Any twin mama knows that the newborn stage can be a tricky one. After navigating delivery and surviving the newborn twin stage twice, there are a few thing that I have learned to be true.


  1. Find a pediatrician you love and get on a first name basis. Shop around if you have to in order to find a pediatrician you feel comfortable with. You will spend enough money there to fund their kids to got to college so you might as well like and trust them.

  2. Build routines but be flexible within them. During the newborn stage, you will wonder if you will ever get back to a sense of normal. We re-established normal by slowly building routines and structures back into our day. Over time, we developed a sleep schedule, feeding schedule and overall flow of our day. You will fall into a routine that works best for you and your babies. When we created a more predictable environment we actually found it to be easier to step out of our routine when we needed to.

  3. Whatever is said between you and your partner at 4am doesn't count. Sleep deprivation doesn't doesn't bring the best out of anyone. Don't take it personally. You're both not pleased about being awake in the middle of the night. It's not worth the fight. Sleep and smile when you can.

  4. Rely on your village. Don't have one? Then build one. You will need help no matter how amazing of a parent you are. Sometimes you will need an extra set of arms, a sounding board or someone to rotate your laundry (thanks Mom).

  5. Trust you gut. If something doesn't feel right, it probably isn't. When starting our first set of twins in daycare, we slowly started to feel like something just wasn't right and it wasn't the best fit for our boys. There wasn't one thing in particular that was wrong. It was just a gut feeling. We switched to a new center and when we dropped them off, felt immediate relief. Our kids have grown, learned and developed so much since being there and love the days when they get to go to "school."

  6. You don't need two of everything. Except high chairs, car seats and cribs. We definitely needed two of those. We were able to rotate most toys and other baby products. Also our twins didn't always like the same thing. What one liked, the other one didn't. We have one of about every baby product made to man. It's a true trial and error process.

  7. Get a Costco membership. Also, skip the shopping cart and go straight for the flatbed. Those diapers, wipes and boxes of emotional support chocolate take up a lot of space.
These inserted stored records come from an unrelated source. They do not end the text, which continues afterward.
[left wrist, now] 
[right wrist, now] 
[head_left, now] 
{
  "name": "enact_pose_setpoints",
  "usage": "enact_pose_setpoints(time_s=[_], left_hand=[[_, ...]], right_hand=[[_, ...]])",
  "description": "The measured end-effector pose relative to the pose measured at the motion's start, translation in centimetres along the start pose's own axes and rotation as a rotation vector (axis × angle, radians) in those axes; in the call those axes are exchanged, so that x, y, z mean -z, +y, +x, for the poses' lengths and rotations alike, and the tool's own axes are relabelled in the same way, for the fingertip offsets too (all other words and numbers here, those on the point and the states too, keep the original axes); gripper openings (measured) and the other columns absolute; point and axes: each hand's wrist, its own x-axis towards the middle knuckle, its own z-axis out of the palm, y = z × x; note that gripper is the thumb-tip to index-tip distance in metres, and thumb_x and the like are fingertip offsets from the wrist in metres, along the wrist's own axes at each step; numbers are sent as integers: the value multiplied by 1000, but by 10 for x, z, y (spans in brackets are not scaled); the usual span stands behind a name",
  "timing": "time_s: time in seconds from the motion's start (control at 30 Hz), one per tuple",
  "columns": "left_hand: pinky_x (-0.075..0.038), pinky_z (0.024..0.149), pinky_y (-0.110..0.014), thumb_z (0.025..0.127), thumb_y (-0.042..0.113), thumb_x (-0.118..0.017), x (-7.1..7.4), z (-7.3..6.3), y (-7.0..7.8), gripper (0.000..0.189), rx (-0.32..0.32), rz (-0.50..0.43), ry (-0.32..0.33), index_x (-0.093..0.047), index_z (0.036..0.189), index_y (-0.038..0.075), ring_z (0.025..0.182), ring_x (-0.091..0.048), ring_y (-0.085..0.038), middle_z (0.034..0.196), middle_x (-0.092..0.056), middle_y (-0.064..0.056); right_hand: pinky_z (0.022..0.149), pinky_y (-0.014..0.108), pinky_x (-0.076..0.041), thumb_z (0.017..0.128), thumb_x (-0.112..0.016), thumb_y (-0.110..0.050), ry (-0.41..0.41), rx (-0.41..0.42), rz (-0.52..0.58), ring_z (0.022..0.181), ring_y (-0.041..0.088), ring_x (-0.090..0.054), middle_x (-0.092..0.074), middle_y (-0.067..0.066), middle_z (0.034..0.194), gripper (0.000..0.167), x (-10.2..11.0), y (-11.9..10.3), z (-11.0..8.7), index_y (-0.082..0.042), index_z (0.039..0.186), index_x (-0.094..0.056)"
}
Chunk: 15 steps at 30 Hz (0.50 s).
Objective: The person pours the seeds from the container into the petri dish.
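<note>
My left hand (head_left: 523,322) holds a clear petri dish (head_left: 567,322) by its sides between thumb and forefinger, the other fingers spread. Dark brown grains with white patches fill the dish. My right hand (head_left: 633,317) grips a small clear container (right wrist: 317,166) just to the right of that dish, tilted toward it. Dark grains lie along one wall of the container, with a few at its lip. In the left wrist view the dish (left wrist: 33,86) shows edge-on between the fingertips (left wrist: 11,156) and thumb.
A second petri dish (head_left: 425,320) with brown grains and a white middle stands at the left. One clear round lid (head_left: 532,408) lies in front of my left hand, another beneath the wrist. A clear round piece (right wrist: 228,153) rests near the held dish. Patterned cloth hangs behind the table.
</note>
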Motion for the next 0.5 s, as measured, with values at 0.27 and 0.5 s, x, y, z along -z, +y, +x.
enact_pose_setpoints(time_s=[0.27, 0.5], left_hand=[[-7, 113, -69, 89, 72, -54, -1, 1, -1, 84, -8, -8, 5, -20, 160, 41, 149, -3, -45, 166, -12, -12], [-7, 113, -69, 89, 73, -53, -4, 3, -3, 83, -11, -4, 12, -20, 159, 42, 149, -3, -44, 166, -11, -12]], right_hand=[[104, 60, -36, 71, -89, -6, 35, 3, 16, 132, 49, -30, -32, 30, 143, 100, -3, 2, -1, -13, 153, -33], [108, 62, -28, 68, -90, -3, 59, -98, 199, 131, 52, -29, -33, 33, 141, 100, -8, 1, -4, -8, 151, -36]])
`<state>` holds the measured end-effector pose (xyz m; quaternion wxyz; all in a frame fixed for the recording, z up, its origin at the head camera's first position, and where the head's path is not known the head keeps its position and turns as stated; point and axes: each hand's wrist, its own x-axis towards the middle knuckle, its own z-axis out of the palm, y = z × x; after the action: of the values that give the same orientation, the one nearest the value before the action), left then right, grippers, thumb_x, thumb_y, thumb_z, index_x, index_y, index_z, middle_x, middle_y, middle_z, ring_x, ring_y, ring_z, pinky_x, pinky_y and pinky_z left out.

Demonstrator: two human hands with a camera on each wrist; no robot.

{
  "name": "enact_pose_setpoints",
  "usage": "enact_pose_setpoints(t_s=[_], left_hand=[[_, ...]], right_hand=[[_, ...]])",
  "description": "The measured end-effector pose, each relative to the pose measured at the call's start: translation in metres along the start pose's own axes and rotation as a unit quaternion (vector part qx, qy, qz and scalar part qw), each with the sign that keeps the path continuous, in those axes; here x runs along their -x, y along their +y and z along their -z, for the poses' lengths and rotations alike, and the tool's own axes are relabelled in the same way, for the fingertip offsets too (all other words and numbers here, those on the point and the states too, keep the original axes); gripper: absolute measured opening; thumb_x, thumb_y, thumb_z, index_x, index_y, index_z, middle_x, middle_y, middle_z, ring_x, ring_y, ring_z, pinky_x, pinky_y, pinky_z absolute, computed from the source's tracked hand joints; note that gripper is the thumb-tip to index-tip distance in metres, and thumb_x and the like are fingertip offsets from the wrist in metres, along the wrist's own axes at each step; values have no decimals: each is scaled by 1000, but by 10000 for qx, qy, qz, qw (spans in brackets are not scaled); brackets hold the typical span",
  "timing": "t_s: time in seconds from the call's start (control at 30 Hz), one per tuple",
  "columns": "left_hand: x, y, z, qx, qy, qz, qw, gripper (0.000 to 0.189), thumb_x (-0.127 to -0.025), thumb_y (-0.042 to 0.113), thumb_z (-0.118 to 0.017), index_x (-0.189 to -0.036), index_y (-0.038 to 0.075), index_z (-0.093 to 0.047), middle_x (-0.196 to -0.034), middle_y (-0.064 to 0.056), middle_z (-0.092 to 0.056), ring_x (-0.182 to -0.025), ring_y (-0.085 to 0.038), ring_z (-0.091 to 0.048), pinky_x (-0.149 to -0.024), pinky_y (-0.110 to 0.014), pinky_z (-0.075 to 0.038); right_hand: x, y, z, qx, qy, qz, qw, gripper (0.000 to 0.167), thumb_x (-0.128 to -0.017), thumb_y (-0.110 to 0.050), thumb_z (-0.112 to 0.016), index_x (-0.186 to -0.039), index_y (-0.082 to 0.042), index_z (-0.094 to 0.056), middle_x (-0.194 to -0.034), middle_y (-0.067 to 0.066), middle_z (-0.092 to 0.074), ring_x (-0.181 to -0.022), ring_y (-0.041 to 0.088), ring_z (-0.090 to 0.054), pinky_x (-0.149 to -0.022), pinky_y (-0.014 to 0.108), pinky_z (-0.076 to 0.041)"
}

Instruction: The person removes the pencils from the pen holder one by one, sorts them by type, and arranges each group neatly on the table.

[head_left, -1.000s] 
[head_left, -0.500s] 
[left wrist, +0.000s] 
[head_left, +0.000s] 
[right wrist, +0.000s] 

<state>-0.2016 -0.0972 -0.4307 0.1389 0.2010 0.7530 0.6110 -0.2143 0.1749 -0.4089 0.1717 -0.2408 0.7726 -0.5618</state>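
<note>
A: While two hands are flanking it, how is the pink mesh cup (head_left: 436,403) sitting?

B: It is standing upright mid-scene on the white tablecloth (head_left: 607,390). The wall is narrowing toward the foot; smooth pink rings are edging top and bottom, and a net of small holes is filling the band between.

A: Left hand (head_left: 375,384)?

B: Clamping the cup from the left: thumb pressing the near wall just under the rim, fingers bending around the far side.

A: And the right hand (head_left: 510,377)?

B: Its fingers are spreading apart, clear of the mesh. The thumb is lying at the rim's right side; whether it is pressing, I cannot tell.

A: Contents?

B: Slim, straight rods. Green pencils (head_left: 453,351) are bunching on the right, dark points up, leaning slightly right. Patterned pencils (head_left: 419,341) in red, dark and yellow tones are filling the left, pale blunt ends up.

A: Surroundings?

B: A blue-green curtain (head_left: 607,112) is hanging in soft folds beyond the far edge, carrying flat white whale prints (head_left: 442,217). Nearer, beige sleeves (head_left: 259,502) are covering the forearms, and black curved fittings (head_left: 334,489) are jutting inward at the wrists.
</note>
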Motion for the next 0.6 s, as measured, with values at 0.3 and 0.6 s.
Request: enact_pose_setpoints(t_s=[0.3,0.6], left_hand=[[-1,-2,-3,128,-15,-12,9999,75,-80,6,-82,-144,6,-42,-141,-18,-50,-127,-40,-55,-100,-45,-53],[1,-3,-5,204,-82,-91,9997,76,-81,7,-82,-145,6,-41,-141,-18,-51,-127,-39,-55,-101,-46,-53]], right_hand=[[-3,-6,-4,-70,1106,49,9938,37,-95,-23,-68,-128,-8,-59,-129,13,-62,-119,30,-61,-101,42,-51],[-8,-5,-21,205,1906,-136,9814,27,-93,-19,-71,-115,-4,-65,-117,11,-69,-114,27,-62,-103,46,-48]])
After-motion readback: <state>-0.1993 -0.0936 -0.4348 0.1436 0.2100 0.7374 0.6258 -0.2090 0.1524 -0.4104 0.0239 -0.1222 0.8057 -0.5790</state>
  8. Hormones are a wild ride. Have people checking in and advocating for you. Twin pregnancy with twice the fun but is also twice the hormones. The highs are super high but the lows can be tricky. After delivering your twins, do the best you can to monitor for emotions. With our first set of twins, I felt short fused and had higher anxiety. I chalked this up as part of learning how to navigate life with two newborns. My preconceived notion of postpartum depression didn't fit what I thought I was going through. Once our oldest set were about 8 months, it felt as if a veil was being lifted and I was getting back to being "myself." It wasn't until then that I realized that what I was feeling was the result of postpartum depression. Recognizing this helped me to know what to look for when we had our second set of twins.

  9. You will feel like a circus side show every time you are in public. People will stare. People will comment. Accept it and embrace it. We even took it to the next level and bought ourselves a Kia Carnival so we can be a traveling circus. People are baffled by the number of small children that crawl out of our vehicle.

  10. Raising twins is one of the most incredible experiences of your life! Yes, it is overwhelming. Yes, it is hard, but it is also amazing. Witnessing our babies grow and develop together is something that is beyond words. Currently, my favorite thing is watching our twins on the monitor interact and giggling with each other in bed when they should be sleeping. The bond they have and are building will last a lifetime. The best gift I have given them is each other.